Ryan and Alison Nisbit are a two-income couple in their early 30s. They have two children, ages 6 and 3.
Ryan's monthly take-home pay is $3,600, and Alison's is $4,200. The Nisbits feel that, because they're
a two-income family, they both should have adequate life insurance coverage. Accordingly, they are
now trying to decide how much life insurance each one of them needs.
To begin with, they'd like to set up an education fund for their children in the amount of $120,000
to provide college funds of $15,000 a year-in today's dollars-for four years for each child. Moreover,
if either spouse should die, they want the surviving spouse to have the funds to pay off all outstanding
debts, including the $210,000 mortgage on their house. They estimate that they have $25,000 in
consumer installment loans and credit cards. They also project that if either of them dies, the other
probably will be left with about $10,000 in final estate and burial expenses.
Regarding their annual income needs, Ryan and Alison both feel strongly that each should have
enough insurance to replace her or his respective current income level until the youngest child turns 18
(a period of 15 years). Although neither Ryan nor Alison would be eligible for Social Security survivor's
benefits because they both intend to continue working, both children would qualify in the (combined)
amount of around $1,800 a month. The Nisbits have amassed about $75,000 in investments, and they
have a decreasing term life policy on each other in the amount of $100,000, which could be used to
partially pay off the mortgage. Ryan also has an $80,000 group policy at work and Alison a $100,000
group policy.
Critical Thinking Questions
1. Assume that Ryan's gross annual income is $54,000 and Alison's is $64,000. Their insurance
agent has given them a multiple earnings table showing that the earnings multiple to replace
75 percent of their lost earnings is 8.7 for Jacob and 7.4 for Alison. Use this approach to find
the amount of life insurance each should have if they want to replace 75 percent of their lost
earnings.
2. Use Worksheet 8.1 to find the additional insurance needed on both Ryan's and Alison's lives.

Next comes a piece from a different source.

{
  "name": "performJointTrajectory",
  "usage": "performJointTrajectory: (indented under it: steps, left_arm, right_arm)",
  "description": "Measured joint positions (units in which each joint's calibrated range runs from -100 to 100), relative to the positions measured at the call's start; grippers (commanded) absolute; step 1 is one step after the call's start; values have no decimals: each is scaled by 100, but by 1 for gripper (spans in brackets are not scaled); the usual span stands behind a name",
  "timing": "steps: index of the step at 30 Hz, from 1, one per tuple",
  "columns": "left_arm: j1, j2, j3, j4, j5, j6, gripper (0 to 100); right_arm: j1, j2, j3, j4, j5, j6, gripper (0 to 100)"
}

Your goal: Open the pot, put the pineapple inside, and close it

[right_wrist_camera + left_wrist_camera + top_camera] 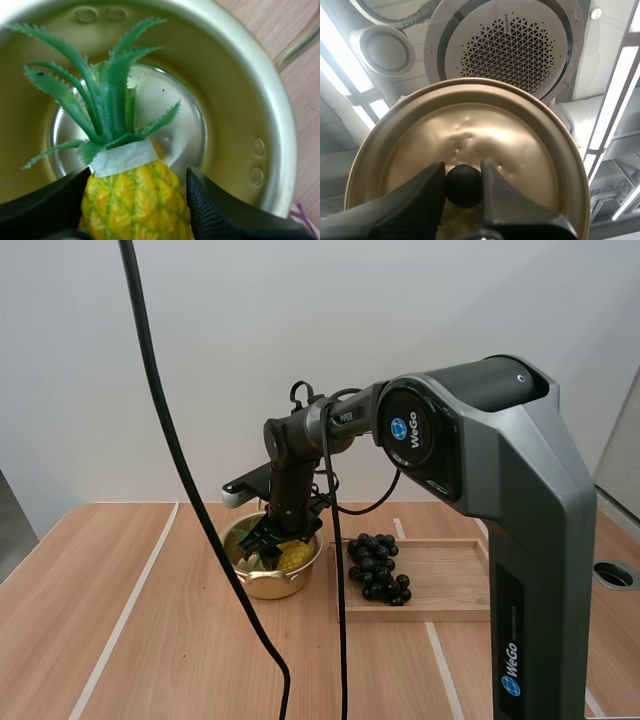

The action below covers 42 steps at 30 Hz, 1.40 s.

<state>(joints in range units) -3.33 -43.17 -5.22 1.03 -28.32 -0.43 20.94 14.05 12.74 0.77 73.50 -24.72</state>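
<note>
Our right gripper (139, 175) pinches the pineapple (135, 207) inside the pot (280, 150); our left gripper (463, 172) pinches the lid (470, 125) by its knob (463, 189). If the pineapple is released upright, its leaves (107, 95) could block the lid.

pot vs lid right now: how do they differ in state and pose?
1. The pot sits on the table; the lid is off it, in the left gripper, pinched by its black knob.
2. The pot stands open with the pineapple inside, the right gripper closed on the fruit; the lid covers nothing.

Shared: both are round, gold-coloured metal.
</note>
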Motion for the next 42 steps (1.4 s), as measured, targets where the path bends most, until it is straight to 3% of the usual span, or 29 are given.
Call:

(Because Ryan and Alison hold secure, well-paying jobs, both agree that they won't need any
additional help once the kids are grown; both also agree that they'll have plenty of income from
Social Security and company pension benefits to take care of themselves in retirement. Thus,
when preparing the worksheet, assume "funding needs" of zero in Periods 2 and 3.)
3. Is there a difference in your answers to Questions 1 and 2? If so, why? Which number do you think
is more indicative of the Nisbits' life insurance needs? Using the amounts computed in Question
2 (employing the needs approach), what kind of life insurance policy would you recommend for
Ryan? For Alison? Briefly explain your answers.